What to do = Leaving out the images, please reproduce each line below exactly.

Data segment =
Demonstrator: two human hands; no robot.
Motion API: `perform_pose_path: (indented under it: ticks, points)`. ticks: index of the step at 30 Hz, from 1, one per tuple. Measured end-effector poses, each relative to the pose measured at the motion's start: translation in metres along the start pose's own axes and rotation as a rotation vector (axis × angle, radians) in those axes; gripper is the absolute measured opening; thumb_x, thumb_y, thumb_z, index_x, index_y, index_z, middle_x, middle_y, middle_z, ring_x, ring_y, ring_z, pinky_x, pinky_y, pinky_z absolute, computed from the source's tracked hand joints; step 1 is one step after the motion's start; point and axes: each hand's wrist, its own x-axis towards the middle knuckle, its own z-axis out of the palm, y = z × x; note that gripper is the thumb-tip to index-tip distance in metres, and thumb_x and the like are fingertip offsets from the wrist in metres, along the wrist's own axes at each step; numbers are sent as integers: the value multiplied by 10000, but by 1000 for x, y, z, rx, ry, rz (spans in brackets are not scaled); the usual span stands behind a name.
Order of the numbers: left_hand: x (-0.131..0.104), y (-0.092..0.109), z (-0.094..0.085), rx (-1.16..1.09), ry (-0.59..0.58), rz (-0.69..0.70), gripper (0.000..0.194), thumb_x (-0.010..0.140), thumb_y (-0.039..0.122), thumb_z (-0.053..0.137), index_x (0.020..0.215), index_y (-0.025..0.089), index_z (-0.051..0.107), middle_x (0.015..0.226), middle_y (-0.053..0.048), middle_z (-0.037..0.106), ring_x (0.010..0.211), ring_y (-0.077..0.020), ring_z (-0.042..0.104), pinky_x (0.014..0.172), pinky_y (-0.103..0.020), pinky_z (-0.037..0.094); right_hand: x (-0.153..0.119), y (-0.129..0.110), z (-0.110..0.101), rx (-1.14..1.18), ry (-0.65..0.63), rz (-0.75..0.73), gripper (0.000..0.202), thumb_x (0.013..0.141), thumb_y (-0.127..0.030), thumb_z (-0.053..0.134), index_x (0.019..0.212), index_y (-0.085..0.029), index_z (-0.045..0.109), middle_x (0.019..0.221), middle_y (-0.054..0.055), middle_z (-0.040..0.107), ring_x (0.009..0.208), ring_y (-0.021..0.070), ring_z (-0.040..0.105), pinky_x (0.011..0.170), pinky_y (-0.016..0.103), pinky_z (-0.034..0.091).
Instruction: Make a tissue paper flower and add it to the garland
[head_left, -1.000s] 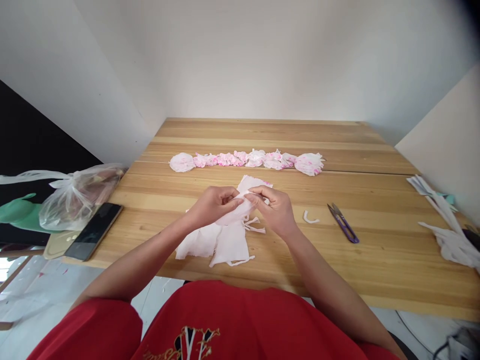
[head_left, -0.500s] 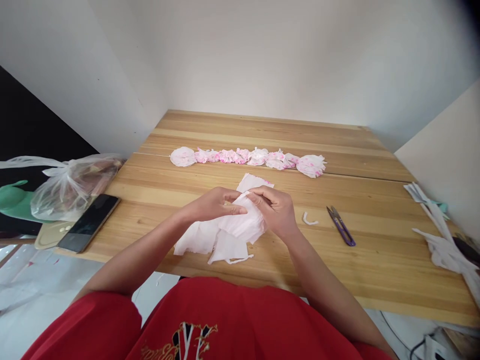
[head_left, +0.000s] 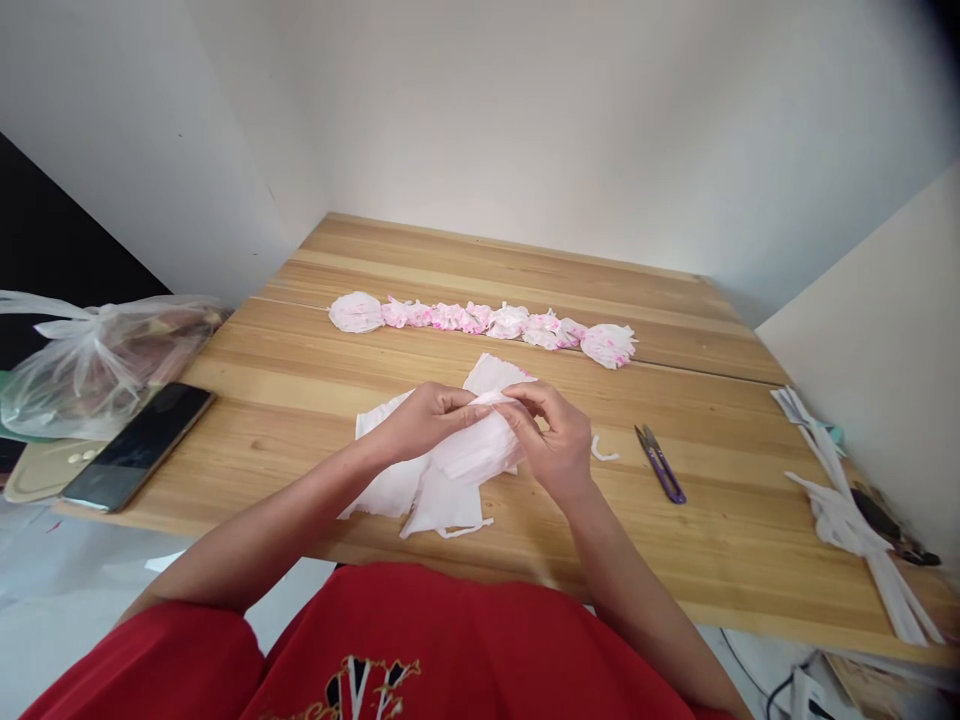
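Observation:
Both hands pinch the upper edge of a thin white crepe paper sheet [head_left: 476,450] above the table's near half. My left hand [head_left: 431,420] grips it between thumb and fingers. Close beside it, my right hand [head_left: 553,435] is closed on the same edge, its thumb facing the left thumb. Beneath lie more loose pieces of white paper [head_left: 386,485], one with a narrow curled strip at its lower edge. Beyond the hands, a piece with a pink-tinged edge [head_left: 491,372] sticks out. Farther back rests a row of crumpled pink-and-white paper flowers [head_left: 450,317].
Thread snips [head_left: 660,465] with purple handles lie right of my hands, near a small curled paper scrap [head_left: 604,450]. On the left are a phone [head_left: 139,445] and a tied plastic bag [head_left: 112,360]. White strips [head_left: 844,515] lie along the right edge. Walls close off the back.
My left fingers have closed in on the paper's edge, near the right hand's pinch. The camera view has shifted slightly to the right.

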Motion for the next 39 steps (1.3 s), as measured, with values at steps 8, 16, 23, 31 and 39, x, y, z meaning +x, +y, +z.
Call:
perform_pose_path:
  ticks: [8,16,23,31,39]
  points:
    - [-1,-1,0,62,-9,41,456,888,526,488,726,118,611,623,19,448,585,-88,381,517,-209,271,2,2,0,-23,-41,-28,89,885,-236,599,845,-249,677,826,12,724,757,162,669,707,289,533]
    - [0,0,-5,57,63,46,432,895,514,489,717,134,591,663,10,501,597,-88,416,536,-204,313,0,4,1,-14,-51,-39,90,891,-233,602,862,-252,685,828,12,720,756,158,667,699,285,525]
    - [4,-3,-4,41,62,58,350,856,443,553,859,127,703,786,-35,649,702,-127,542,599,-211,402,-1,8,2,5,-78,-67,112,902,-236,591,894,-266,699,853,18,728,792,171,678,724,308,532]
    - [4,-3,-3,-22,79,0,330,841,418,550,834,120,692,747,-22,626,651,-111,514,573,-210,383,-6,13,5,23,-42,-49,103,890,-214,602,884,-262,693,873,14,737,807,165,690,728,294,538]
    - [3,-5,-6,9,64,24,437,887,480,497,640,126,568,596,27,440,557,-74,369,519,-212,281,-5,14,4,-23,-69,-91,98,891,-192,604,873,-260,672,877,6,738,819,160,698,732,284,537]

Expected answer =
Demonstrator: two human hands; no robot.
Motion API: `perform_pose_path: (indented under it: ticks, points)`. ticks: index of the step at 30 Hz, from 1, one per tuple. Measured end-effector poses, each relative to the pose measured at the motion's start: translation in metres along the start pose's own axes and rotation as a rotation vector (axis × angle, radians) in those axes; gripper is the absolute measured opening; thumb_x, thumb_y, thumb_z, index_x, index_y, index_z, middle_x, middle_y, middle_z, ring_x, ring_y, ring_z, pinky_x, pinky_y, pinky_z absolute, computed from the source's tracked hand joints; step 1 is one step after the motion's start; point and axes: each hand's wrist, its own x-axis towards the middle knuckle, its own z-axis out of the palm, y = z × x; note that gripper is the thumb-tip to index-tip distance in metres, and thumb_x and the like are fingertip offsets from the wrist in metres, along the wrist's own axes at each step; numbers are sent as integers: the value multiplied by 10000, but by 1000 for x, y, z, rx, ry, rz (spans in brackets are not scaled); the usual span stands behind a name.
Order of the numbers: left_hand: x (-0.131..0.104), y (-0.092..0.109), z (-0.094..0.085), rx (-1.16..1.09), ry (-0.59..0.58), rz (-0.69..0.70), gripper (0.000..0.194), thumb_x (-0.010..0.140), thumb_y (-0.039..0.122), thumb_z (-0.053..0.137), index_x (0.020..0.215), index_y (-0.025..0.089), index_z (-0.051..0.107), middle_x (0.015..0.226), middle_y (-0.053..0.048), middle_z (-0.037..0.106), ring_x (0.010..0.211), ring_y (-0.077..0.020), ring_z (-0.042..0.104), pinky_x (0.014..0.172), pinky_y (-0.103..0.020), pinky_z (-0.037..0.094); right_hand: x (-0.153..0.119), y (-0.129..0.110), z (-0.110..0.101), rx (-1.14..1.18), ry (-0.65..0.63), rz (-0.75..0.73), gripper (0.000..0.202), thumb_x (0.013..0.141), thumb_y (-0.127..0.030), thumb_z (-0.053..0.134), index_x (0.019..0.212), index_y (-0.085..0.029), index_z (-0.045..0.109), middle_x (0.019..0.221), middle_y (-0.054..0.055), middle_z (-0.040..0.107), ring_x (0.009..0.208), ring_y (-0.021..0.070), ring_z (-0.040..0.105), pinky_x (0.011..0.170), pinky_y (-0.016..0.103), pinky_z (-0.034..0.091).
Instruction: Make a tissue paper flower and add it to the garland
[head_left, -1.000s] 
[head_left, -0.500s] 
[head_left, +0.000s] 
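Observation:
Both hands pinch the upper edge of a thin white crepe paper sheet [head_left: 476,450] above the table's near half. My left hand [head_left: 431,420] grips it between thumb and fingers. Close beside it, my right hand [head_left: 553,435] is closed on the same edge, its thumb facing the left thumb. Beneath lie more loose pieces of white paper [head_left: 386,485], one with a narrow curled strip at its lower edge. Beyond the hands, a piece with a pink-tinged edge [head_left: 491,372] sticks out. Farther back rests a row of crumpled pink-and-white paper flowers [head_left: 450,317].
Thread snips [head_left: 660,465] with purple handles lie right of my hands, near a small curled paper scrap [head_left: 604,450]. On the left are a phone [head_left: 139,445] and a tied plastic bag [head_left: 112,360]. White strips [head_left: 844,515] lie along the right edge. Walls close off the back.
My left fingers have closed in on the paper's edge, near the right hand's pinch. The camera view has shifted slightly to the right.
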
Motion for the next 39 steps (1.3 s), as measured, with values at steps 8, 16, 23, 31 and 39, x, y, z meaning +x, +y, +z.
Call:
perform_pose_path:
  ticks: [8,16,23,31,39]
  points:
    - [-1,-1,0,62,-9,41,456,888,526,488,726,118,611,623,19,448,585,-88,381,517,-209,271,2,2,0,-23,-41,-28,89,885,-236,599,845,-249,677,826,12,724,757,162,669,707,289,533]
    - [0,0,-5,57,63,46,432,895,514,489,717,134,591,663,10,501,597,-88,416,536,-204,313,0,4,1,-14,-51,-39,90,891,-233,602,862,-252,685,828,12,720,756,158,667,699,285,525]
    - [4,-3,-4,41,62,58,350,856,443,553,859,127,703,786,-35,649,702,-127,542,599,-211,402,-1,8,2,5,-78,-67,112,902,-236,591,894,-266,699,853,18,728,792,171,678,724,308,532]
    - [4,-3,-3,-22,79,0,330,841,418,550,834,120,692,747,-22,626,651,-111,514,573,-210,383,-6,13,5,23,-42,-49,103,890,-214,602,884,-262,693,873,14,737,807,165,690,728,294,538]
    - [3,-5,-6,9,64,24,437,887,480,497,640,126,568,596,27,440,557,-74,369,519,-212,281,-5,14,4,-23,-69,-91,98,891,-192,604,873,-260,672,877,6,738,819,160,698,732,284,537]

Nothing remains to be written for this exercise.